Nothing but the lines from the one with "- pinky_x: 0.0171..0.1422" down to the one with "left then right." should be returned, exactly and with both ends included, from the material below.
Start of Block
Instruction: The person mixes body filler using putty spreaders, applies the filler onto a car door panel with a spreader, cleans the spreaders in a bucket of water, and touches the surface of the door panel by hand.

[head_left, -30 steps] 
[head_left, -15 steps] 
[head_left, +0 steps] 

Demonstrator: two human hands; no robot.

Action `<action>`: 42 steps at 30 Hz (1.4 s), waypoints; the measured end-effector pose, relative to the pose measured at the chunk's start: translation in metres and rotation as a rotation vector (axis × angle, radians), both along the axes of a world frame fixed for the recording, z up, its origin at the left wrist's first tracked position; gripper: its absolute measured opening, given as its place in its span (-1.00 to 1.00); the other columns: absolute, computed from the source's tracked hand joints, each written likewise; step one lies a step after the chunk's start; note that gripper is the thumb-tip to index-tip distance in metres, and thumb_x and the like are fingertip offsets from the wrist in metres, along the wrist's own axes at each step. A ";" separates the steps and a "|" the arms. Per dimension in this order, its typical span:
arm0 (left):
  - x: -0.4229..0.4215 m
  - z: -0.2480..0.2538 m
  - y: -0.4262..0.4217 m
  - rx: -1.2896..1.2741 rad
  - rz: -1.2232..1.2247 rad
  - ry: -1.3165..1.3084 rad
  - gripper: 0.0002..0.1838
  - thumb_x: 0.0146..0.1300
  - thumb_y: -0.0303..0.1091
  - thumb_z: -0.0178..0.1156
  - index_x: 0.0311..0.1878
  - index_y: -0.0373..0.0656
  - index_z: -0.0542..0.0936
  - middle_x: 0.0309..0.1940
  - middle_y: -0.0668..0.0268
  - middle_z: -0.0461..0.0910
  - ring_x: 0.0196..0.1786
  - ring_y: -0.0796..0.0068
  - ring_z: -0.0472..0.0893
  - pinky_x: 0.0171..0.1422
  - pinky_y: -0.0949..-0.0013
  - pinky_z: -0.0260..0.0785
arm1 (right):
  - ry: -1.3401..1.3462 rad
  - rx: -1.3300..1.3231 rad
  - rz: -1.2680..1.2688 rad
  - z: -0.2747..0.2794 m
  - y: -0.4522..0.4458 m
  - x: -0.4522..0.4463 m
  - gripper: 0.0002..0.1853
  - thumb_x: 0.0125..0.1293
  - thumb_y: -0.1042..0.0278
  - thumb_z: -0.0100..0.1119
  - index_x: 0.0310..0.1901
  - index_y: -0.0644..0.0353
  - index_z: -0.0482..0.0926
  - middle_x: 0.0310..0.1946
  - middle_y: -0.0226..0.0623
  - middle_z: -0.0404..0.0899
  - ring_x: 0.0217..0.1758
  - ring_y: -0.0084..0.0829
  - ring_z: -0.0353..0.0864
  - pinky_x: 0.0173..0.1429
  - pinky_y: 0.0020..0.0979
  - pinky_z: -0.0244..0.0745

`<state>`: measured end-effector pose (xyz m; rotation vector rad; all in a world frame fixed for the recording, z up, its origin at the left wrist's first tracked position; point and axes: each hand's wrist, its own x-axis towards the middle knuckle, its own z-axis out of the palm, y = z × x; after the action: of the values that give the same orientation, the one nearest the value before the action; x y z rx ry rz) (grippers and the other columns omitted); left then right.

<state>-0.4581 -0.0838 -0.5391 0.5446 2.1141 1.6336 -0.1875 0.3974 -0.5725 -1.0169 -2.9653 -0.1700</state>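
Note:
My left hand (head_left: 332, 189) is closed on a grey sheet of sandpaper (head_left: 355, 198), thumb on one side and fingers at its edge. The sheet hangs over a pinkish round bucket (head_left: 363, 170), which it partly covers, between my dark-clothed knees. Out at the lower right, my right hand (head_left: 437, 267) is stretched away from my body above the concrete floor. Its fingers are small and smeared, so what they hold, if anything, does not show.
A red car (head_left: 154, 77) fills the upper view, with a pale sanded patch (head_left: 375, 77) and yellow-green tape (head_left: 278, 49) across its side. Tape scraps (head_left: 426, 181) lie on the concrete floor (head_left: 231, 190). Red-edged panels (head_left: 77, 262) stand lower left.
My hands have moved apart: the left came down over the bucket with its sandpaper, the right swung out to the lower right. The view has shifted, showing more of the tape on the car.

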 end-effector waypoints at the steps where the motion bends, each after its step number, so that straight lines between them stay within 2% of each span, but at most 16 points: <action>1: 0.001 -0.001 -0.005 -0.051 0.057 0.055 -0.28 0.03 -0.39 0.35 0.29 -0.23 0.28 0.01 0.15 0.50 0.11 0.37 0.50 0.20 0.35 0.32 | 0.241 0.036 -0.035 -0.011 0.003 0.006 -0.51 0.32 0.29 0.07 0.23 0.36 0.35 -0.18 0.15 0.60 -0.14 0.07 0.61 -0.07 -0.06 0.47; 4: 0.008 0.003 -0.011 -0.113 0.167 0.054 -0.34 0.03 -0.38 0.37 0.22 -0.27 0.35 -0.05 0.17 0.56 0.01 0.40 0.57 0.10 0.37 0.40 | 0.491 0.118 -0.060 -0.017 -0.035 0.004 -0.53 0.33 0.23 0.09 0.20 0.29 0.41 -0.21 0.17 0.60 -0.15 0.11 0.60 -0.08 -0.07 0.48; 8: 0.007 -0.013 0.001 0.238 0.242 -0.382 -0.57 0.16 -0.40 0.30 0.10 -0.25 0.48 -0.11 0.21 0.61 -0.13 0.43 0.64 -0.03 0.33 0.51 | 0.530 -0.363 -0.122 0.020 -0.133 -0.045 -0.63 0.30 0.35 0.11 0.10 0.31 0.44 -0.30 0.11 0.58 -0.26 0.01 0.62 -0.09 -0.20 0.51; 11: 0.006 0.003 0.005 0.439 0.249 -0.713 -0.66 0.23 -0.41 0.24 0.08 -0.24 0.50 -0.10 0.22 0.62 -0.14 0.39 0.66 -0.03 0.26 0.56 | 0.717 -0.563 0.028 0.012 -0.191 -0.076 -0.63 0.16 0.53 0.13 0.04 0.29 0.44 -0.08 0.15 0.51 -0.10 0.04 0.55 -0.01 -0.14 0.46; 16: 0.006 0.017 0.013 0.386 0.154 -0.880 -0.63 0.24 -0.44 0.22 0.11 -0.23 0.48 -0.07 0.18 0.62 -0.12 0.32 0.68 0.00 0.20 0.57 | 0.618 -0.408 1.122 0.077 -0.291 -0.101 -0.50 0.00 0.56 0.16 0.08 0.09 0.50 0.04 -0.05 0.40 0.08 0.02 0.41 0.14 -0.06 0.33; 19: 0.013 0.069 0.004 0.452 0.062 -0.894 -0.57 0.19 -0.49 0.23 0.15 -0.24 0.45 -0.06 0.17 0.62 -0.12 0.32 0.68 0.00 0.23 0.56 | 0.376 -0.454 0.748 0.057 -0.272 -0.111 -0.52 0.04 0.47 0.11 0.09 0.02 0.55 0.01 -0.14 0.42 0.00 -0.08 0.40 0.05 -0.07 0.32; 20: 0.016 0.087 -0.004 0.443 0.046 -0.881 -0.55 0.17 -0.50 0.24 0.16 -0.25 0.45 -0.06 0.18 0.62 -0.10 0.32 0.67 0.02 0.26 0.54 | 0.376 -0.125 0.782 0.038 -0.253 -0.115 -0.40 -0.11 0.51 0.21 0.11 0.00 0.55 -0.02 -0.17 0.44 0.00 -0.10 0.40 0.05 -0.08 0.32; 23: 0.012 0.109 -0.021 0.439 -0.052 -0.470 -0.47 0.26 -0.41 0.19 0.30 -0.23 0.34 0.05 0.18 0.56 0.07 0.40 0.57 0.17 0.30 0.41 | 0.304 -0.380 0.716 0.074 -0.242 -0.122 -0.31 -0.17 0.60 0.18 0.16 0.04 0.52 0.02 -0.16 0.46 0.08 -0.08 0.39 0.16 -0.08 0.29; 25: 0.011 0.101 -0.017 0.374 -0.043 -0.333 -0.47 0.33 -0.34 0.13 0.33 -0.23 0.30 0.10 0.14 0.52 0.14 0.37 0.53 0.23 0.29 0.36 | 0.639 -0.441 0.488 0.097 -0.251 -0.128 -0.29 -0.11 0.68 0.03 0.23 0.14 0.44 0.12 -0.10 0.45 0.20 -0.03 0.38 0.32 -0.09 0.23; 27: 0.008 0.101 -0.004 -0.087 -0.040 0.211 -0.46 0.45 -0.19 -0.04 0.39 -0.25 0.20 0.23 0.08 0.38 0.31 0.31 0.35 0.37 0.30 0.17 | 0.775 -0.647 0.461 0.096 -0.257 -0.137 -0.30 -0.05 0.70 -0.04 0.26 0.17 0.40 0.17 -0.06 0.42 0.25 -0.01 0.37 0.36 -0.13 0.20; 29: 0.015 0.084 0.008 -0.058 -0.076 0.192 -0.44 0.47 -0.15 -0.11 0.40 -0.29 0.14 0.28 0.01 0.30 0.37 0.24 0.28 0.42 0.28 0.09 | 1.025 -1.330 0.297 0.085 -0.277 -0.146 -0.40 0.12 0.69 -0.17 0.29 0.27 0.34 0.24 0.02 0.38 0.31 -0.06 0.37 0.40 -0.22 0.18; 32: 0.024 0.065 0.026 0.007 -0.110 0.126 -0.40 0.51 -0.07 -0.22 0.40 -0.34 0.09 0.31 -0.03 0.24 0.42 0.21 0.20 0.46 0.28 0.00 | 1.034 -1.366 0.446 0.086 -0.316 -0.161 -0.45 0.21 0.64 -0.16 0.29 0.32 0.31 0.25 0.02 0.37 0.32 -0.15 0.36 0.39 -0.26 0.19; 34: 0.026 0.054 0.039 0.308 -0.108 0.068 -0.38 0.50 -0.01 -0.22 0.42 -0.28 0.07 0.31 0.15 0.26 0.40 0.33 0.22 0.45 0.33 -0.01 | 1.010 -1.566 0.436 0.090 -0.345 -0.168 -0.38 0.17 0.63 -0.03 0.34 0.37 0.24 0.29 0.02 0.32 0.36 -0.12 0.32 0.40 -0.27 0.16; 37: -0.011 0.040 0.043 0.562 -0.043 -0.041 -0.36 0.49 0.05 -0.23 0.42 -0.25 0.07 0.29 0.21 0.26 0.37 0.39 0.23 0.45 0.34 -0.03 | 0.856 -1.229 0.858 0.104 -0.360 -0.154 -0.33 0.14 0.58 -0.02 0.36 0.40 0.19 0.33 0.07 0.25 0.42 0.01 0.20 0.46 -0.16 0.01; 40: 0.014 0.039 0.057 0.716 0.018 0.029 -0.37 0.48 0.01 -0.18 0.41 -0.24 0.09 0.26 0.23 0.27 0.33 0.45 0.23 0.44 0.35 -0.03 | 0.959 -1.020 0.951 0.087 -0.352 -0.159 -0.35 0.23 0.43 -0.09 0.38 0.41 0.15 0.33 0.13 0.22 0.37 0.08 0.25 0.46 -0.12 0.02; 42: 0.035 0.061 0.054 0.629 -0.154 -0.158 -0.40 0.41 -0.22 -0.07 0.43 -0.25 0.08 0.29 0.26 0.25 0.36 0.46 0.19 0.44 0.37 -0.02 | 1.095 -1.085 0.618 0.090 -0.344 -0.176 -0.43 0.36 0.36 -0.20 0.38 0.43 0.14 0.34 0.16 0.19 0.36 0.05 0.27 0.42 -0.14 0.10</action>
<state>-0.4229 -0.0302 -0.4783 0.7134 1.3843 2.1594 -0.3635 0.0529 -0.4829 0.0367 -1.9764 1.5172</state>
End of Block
Solved exercise:
  - pinky_x: 0.0171..0.1422
  - pinky_y: -0.0949..-0.0013
  - pinky_z: -0.0260..0.0785
arm1 (right):
  - ry: -1.3401..1.3462 rad
  - rx: -1.3300..1.3231 rad
  - rz: -1.2680..1.2688 rad
  - z: -0.2747..0.2794 m
  - y: -0.4522..0.4458 m
  - x: -0.4522..0.4463 m
  - gripper: 0.0002..0.1853
  - thumb_x: 0.0125..0.1293
  - thumb_y: -0.1042..0.0278
  - thumb_z: -0.0100..0.1119
  - index_x: 0.0310..0.1901
  - index_y: -0.0644..0.0353
  - index_z: -0.0482..0.0926
  - middle_x: 0.0310..0.1946
  - middle_y: -0.0226..0.0623
  - middle_z: -0.0404..0.0899
  - ring_x: 0.0217..0.1758
  - ring_y: -0.0084..0.0829
  - ring_z: -0.0353..0.0864
  - pinky_x: 0.0173..0.1429
  - pinky_y: 0.0020..0.0979
  - pinky_z: -0.0244..0.0745

`<state>`: measured end-effector pose (xyz m; rotation vector rad; all in a world frame fixed for the recording, z up, its origin at the left wrist's first tracked position; point and axes: each hand's wrist, its own x-axis towards the middle knuckle, its own z-axis out of the palm, y = z × x; after the action: of the values that give the same orientation, the one nearest the value before the action; x y z rx ry rz) (grippers and the other columns omitted); left then right.

The exercise is complete.